EXERCISE INSTRUCTIONS.
The data must be returned in full, with no character altered.

DATA.
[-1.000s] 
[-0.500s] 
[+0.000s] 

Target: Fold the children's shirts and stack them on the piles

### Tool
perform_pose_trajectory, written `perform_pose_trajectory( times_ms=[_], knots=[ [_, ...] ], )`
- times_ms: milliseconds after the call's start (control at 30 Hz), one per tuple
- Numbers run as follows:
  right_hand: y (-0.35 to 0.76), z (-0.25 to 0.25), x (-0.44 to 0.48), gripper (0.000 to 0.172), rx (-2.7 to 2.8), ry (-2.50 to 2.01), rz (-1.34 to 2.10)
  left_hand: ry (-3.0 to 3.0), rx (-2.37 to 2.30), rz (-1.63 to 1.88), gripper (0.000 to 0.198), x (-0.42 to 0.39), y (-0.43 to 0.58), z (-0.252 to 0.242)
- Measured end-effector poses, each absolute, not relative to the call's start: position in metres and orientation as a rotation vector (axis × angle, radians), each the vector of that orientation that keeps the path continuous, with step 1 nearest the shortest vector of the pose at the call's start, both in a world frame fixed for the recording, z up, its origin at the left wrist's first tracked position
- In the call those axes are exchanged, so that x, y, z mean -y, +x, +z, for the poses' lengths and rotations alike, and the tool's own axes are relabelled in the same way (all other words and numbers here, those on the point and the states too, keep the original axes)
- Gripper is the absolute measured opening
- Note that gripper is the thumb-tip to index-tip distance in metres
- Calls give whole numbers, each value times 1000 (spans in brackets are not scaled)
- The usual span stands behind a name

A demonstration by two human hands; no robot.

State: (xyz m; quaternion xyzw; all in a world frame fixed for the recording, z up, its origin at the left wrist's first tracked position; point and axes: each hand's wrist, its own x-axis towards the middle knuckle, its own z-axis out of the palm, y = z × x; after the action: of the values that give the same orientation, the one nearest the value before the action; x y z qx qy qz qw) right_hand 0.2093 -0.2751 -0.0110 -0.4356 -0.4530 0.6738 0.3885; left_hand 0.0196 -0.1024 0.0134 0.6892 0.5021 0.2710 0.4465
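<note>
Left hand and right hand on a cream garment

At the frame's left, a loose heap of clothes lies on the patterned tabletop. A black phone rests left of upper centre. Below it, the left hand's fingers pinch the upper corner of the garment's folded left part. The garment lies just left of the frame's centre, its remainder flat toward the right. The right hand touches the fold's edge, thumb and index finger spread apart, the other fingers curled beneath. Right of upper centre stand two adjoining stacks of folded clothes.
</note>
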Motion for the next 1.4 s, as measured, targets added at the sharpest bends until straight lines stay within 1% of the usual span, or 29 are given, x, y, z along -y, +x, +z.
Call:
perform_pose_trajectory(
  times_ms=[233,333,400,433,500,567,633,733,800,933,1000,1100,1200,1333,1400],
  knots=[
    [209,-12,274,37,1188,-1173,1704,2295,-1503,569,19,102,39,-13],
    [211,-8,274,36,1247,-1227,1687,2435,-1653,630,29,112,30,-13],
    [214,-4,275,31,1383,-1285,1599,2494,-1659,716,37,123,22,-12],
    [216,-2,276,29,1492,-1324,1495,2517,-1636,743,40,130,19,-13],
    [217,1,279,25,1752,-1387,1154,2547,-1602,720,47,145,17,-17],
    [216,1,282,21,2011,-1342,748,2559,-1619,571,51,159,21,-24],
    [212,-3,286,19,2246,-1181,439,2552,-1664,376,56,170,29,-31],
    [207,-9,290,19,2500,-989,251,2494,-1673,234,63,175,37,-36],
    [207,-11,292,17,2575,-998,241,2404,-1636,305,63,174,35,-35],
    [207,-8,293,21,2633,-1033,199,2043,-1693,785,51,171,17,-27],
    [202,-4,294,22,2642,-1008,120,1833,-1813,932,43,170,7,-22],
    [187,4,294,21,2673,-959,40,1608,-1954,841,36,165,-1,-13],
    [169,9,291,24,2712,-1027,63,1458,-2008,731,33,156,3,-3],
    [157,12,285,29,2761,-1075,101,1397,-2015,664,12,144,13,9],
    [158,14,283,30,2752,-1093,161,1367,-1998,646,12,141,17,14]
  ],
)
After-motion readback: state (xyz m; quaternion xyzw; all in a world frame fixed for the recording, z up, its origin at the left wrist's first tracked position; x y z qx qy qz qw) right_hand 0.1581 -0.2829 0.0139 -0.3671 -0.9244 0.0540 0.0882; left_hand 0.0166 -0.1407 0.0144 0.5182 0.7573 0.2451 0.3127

OUTPUT OF THE TASK.
[-1.000s] 
[-0.500s] 
[+0.000s] 

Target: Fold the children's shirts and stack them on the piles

### Tool
perform_pose_trajectory, written `perform_pose_trajectory( times_ms=[_], knots=[ [_, ...] ], )`
- times_ms: milliseconds after the call's start (control at 30 Hz), one per tuple
- Numbers run as follows:
  right_hand: y (-0.35 to 0.76), z (-0.25 to 0.25), x (-0.44 to 0.48), gripper (0.000 to 0.172), rx (-2.7 to 2.8), ry (-2.50 to 2.01), rz (-1.34 to 2.10)
  left_hand: ry (-3.0 to 3.0), rx (-2.37 to 2.30), rz (-1.63 to 1.88), gripper (0.000 to 0.198), x (-0.42 to 0.39), y (-0.43 to 0.58), z (-0.252 to 0.242)
- Measured end-effector poses, each absolute, not relative to the call's start: position in metres and orientation as a rotation vector (axis × angle, radians), each the vector of that orientation that keeps the path continuous, with step 1 nearest the shortest vector of the pose at the call's start, both in a world frame fixed for the recording, z up, its origin at the left wrist's first tracked position
- In the call those axes are exchanged, so that x, y, z mean -y, +x, +z, for the poses' lengths and rotations alike, and the tool's own axes are relabelled in the same way (all other words and numbers here, those on the point and the states too, keep the original axes)
- Gripper is the absolute measured opening
- Note that gripper is the thumb-tip to index-tip distance in metres
- Calls give whole numbers, each value times 1000 (spans in brackets are not scaled)
- The usual span stands behind a name

A demonstration by two human hands; no robot.

State: (xyz m; quaternion xyzw; all in a world frame fixed for the recording, z up, its origin at the left wrist's first tracked position; point and axes: each hand's wrist, its own x-axis towards the middle knuckle, its own z-axis out of the palm, y = z × x; after the action: of the values that give the same orientation, the one nearest the value before the action; x y z qx qy qz qw) right_hand 0.2093 -0.2751 -0.0110 -0.4356 -0.4530 0.6738 0.3885; left_hand 0.0196 -0.1024 0.0134 0.6892 0.5021 0.2710 0.4465
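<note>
Left hand and right hand on a cream garment

At the frame's left, a loose heap of clothes lies on the patterned tabletop. A black phone rests left of upper centre. Below it, the left hand's fingers pinch the upper corner of the garment's folded left part. The garment lies just left of the frame's centre, its remainder flat toward the right. The right hand touches the fold's edge, thumb and index finger spread apart, the other fingers curled beneath. Right of upper centre stand two adjoining stacks of folded clothes.
</note>
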Motion for the next 1.4 s, as measured, targets added at the sharpest bends until straight lines stay within 1% of the usual span, or 29 are given, x, y, z along -y, +x, +z.
Call:
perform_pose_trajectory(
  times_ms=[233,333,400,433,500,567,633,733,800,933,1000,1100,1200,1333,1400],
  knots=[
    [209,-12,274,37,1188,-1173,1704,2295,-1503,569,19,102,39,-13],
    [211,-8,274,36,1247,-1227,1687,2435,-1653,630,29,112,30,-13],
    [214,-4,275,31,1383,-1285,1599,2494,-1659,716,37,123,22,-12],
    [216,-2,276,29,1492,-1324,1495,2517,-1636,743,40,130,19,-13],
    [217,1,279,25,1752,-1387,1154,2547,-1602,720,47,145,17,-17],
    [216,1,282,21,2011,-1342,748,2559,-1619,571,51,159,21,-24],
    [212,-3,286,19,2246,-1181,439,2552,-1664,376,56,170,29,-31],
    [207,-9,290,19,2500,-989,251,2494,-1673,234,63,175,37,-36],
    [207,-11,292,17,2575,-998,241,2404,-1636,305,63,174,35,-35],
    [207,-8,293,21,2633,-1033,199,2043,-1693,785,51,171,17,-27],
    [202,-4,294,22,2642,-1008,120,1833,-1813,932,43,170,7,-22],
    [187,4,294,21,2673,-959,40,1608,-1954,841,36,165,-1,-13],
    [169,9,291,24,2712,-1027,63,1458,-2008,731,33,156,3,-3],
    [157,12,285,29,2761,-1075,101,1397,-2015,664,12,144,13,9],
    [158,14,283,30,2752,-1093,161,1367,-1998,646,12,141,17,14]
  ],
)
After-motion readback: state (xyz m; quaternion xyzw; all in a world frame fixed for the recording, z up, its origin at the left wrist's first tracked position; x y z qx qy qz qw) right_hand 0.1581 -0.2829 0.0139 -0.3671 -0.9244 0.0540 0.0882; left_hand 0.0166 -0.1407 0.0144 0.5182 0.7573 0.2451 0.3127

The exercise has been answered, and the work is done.